→ **EXERCISE REQUIREMENTS**
Give the whole listing below once more, exactly, without pictures.

→ **INPUT FOR THIS TASK**
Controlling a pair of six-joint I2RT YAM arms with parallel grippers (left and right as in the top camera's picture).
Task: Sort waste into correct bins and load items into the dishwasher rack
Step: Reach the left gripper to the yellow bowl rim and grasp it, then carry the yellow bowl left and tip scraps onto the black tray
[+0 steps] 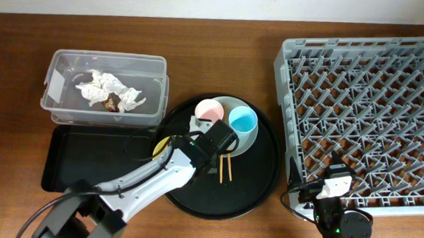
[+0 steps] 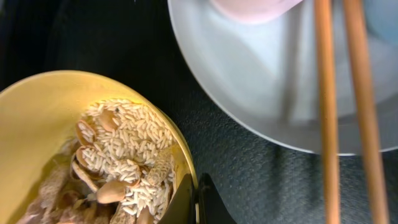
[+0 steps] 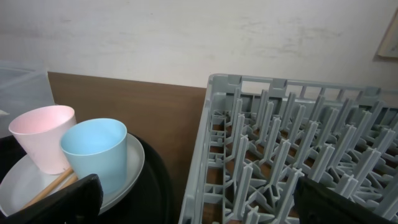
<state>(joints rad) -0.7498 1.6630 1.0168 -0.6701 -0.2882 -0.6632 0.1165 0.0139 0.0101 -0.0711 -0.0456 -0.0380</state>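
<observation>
The yellow bowl holds rice and brownish food scraps. My left gripper is shut on its right rim, one finger inside and one outside. From overhead the bowl is mostly hidden under that arm. Beside it on the pale plate stand the pink cup and blue cup, with the chopsticks lying off the plate's edge. My right gripper hangs open at the dishwasher rack's left wall, holding nothing. The clear box contains crumpled tissues.
The bowl and plate sit on a large round black tray. A shallow black rectangular tray lies in front of the clear box. The rack fills the right side of the table.
</observation>
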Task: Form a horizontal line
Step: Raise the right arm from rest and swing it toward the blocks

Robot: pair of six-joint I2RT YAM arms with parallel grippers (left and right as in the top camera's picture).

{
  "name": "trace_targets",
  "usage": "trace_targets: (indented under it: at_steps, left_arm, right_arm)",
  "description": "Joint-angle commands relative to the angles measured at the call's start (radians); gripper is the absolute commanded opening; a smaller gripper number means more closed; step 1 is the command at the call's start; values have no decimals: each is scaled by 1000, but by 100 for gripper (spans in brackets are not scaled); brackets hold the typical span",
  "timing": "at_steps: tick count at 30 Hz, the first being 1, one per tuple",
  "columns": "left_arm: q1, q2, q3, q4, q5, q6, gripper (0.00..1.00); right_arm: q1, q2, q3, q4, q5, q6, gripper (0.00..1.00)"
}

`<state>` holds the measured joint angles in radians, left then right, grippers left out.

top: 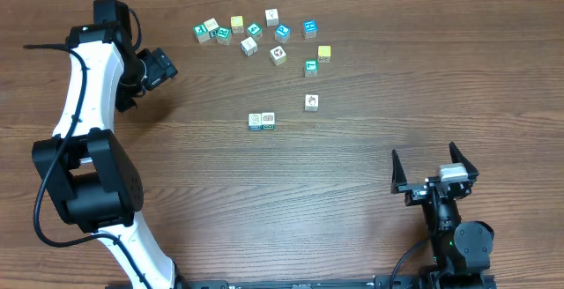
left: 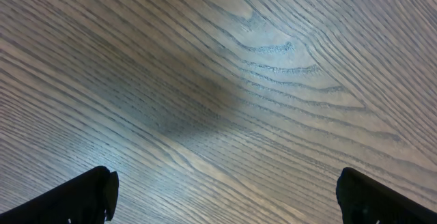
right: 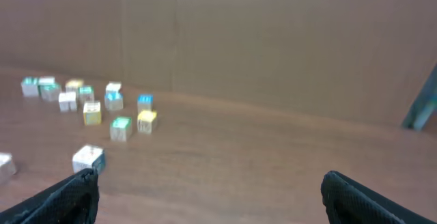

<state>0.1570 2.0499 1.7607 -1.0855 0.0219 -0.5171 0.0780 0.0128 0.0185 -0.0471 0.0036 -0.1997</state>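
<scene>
I read this as the early part of the job: the horizontal line (top: 262,121) is only two white-faced cubes with teal sides, touching side by side near the middle of the tabletop (top: 352,201). Neither arm holds anything. The left fingers (top: 164,65) are spread wide over bare wood, well to the left of the row. The right fingers (top: 397,173) are also wide apart, parked near the front right corner. A lone cube (top: 311,102) sits a little up and to the right of the row, apart from it, and I judge it the easiest next pick. The loose cubes (top: 251,35) are scattered along the far side. The next move calls for reaching one cube, closing squarely on it, and setting it flush against the row's end without nudging the pair. I see no containers anywhere; every cube lies directly on the wood.
</scene>
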Motion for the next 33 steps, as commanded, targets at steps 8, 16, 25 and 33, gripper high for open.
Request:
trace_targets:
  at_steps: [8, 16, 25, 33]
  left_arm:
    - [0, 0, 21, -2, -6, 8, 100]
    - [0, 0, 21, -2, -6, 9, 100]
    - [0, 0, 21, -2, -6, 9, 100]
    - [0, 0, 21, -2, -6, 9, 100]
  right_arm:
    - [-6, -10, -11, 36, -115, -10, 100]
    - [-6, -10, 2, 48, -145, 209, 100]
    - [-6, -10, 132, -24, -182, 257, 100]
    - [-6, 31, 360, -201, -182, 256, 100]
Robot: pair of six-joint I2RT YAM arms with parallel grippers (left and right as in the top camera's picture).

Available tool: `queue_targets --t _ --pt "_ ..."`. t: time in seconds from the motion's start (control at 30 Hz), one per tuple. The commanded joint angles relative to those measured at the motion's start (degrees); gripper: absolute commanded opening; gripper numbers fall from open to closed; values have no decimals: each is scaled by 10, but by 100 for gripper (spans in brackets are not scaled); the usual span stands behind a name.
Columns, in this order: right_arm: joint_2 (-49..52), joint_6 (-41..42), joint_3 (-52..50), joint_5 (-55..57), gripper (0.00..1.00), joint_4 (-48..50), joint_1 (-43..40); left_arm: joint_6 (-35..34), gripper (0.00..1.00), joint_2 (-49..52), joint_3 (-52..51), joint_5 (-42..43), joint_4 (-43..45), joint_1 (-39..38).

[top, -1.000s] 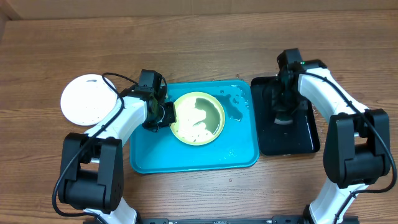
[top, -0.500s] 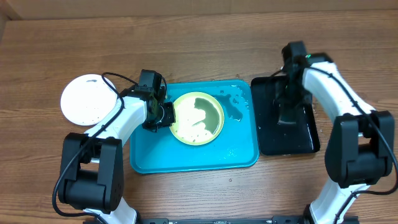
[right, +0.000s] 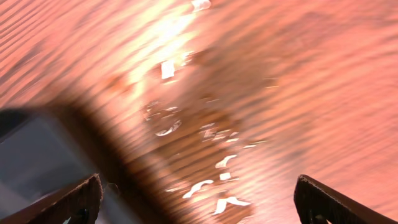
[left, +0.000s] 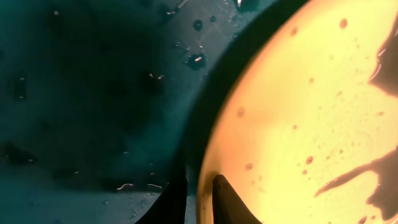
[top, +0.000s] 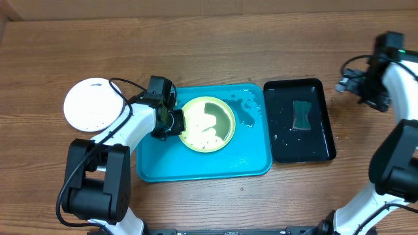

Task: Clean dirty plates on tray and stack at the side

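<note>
A yellow-green plate [top: 208,124] with a whitish smear and dark specks lies on the teal tray [top: 196,166]. My left gripper [top: 172,123] is shut on that plate's left rim. In the left wrist view its two dark fingers [left: 227,202] straddle the rim of the plate [left: 298,112], with the wet tray [left: 81,93] beside it. A white plate [top: 95,104] lies on the table left of the tray. My right gripper [top: 349,85] hangs open and holds nothing, over bare wood right of the black tray; its fingertips [right: 81,199] stand wide apart.
A glossy black tray [top: 320,147] stands right of the teal tray with a green sponge [top: 301,115] lying in it. Its dark corner [right: 37,155] shows in the right wrist view, next to water drops on the wood. Puddles wet the teal tray's far right corner.
My right gripper has opened, left the sponge in the black tray and swung right over the table. The left gripper stays at the plate's rim.
</note>
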Motion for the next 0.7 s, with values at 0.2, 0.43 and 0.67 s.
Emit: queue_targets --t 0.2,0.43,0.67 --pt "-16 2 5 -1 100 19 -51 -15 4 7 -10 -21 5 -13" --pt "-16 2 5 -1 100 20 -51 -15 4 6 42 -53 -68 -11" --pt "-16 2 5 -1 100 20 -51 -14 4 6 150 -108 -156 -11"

→ **RESPONSE TO THE TASK**
Controlling a pair of six-joint I2RT YAM arms with parallel grippers (left and right as in the top camera's picture).
Task: Sort waste into correct bins and load items into the dishwasher rack
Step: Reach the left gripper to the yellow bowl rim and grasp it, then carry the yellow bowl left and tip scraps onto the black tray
[+0 steps] 
[+0 steps] 
[+0 steps] 
<state>(joints rad) -0.7498 1.6630 1.0168 -0.6701 -0.2882 -0.6632 0.1165 0.0139 0.0101 -0.0711 -0.0456 -0.0380</state>
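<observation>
The yellow bowl holds rice and brownish food scraps. My left gripper is shut on its right rim, one finger inside and one outside. From overhead the bowl is mostly hidden under that arm. Beside it on the pale plate stand the pink cup and blue cup, with the chopsticks lying off the plate's edge. My right gripper hangs open at the dishwasher rack's left wall, holding nothing. The clear box contains crumpled tissues.
The bowl and plate sit on a large round black tray. A shallow black rectangular tray lies in front of the clear box. The rack fills the right side of the table.
</observation>
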Task: Form a horizontal line
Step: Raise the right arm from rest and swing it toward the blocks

Robot: pair of six-joint I2RT YAM arms with parallel grippers (left and right as in the top camera's picture).

{
  "name": "trace_targets",
  "usage": "trace_targets: (indented under it: at_steps, left_arm, right_arm)",
  "description": "Joint-angle commands relative to the angles measured at the call's start (radians); gripper is the absolute commanded opening; a smaller gripper number means more closed; step 1 is the command at the call's start; values have no decimals: each is scaled by 1000, but by 100 for gripper (spans in brackets are not scaled); brackets hold the typical span",
  "timing": "at_steps: tick count at 30 Hz, the first being 1, one per tuple",
  "columns": "left_arm: q1, q2, q3, q4, q5, q6, gripper (0.00..1.00); right_arm: q1, q2, q3, q4, q5, q6, gripper (0.00..1.00)"
}

`<state>` holds the measured joint angles in radians, left then right, grippers left out.

top: 
left: 
right: 

<state>0.1570 2.0499 1.7607 -1.0855 0.0219 -0.5171 0.0780 0.0128 0.0185 -0.0471 0.0036 -0.1997</state>
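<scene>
I read this as the early part of the job: the horizontal line (top: 262,121) is only two white-faced cubes with teal sides, touching side by side near the middle of the tabletop (top: 352,201). Neither arm holds anything. The left fingers (top: 164,65) are spread wide over bare wood, well to the left of the row. The right fingers (top: 397,173) are also wide apart, parked near the front right corner. A lone cube (top: 311,102) sits a little up and to the right of the row, apart from it, and I judge it the easiest next pick. The loose cubes (top: 251,35) are scattered along the far side. The next move calls for reaching one cube, closing squarely on it, and setting it flush against the row's end without nudging the pair. I see no containers anywhere; every cube lies directly on the wood.
</scene>
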Motion for the next 33 steps, as commanded, targets at steps 8, 16, 25 and 33, gripper high for open.
Request:
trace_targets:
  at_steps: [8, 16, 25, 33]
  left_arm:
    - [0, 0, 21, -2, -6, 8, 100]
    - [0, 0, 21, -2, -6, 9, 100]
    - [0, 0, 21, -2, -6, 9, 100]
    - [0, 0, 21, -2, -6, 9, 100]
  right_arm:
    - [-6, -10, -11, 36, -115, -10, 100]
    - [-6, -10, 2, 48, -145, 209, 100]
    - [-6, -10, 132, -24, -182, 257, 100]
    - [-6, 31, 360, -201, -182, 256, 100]
Robot: pair of six-joint I2RT YAM arms with parallel grippers (left and right as in the top camera's picture).

Available tool: `queue_targets --t _ --pt "_ ..."`. t: time in seconds from the motion's start (control at 30 Hz), one per tuple. The commanded joint angles relative to those measured at the motion's start (degrees); gripper: absolute commanded opening; gripper numbers fall from open to closed; values have no decimals: each is scaled by 10, but by 100 for gripper (spans in brackets are not scaled); the usual span stands behind a name.
Columns, in this order: right_arm: joint_2 (-49..52), joint_6 (-41..42), joint_3 (-52..50), joint_5 (-55..57), gripper (0.00..1.00), joint_4 (-48..50), joint_1 (-43..40); left_arm: joint_6 (-35..34), gripper (0.00..1.00), joint_2 (-49..52), joint_3 (-52..51), joint_5 (-42..43), joint_4 (-43..45), joint_1 (-39..38).

[top, -1.000s] 
[top, -0.500s] 
[right, +0.000s] 
[left, +0.000s] 
[top, +0.000s] 

Task: Clean dirty plates on tray and stack at the side

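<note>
A yellow-green plate [top: 208,124] with a whitish smear and dark specks lies on the teal tray [top: 196,166]. My left gripper [top: 172,123] is shut on that plate's left rim. In the left wrist view its two dark fingers [left: 227,202] straddle the rim of the plate [left: 298,112], with the wet tray [left: 81,93] beside it. A white plate [top: 95,104] lies on the table left of the tray. My right gripper [top: 349,85] hangs open and holds nothing, over bare wood right of the black tray; its fingertips [right: 81,199] stand wide apart.
A glossy black tray [top: 320,147] stands right of the teal tray with a green sponge [top: 301,115] lying in it. Its dark corner [right: 37,155] shows in the right wrist view, next to water drops on the wood. Puddles wet the teal tray's far right corner.
My right gripper has opened, left the sponge in the black tray and swung right over the table. The left gripper stays at the plate's rim.
</note>
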Motion for the next 0.7 s, with values at 0.2, 0.43 and 0.67 s.
Emit: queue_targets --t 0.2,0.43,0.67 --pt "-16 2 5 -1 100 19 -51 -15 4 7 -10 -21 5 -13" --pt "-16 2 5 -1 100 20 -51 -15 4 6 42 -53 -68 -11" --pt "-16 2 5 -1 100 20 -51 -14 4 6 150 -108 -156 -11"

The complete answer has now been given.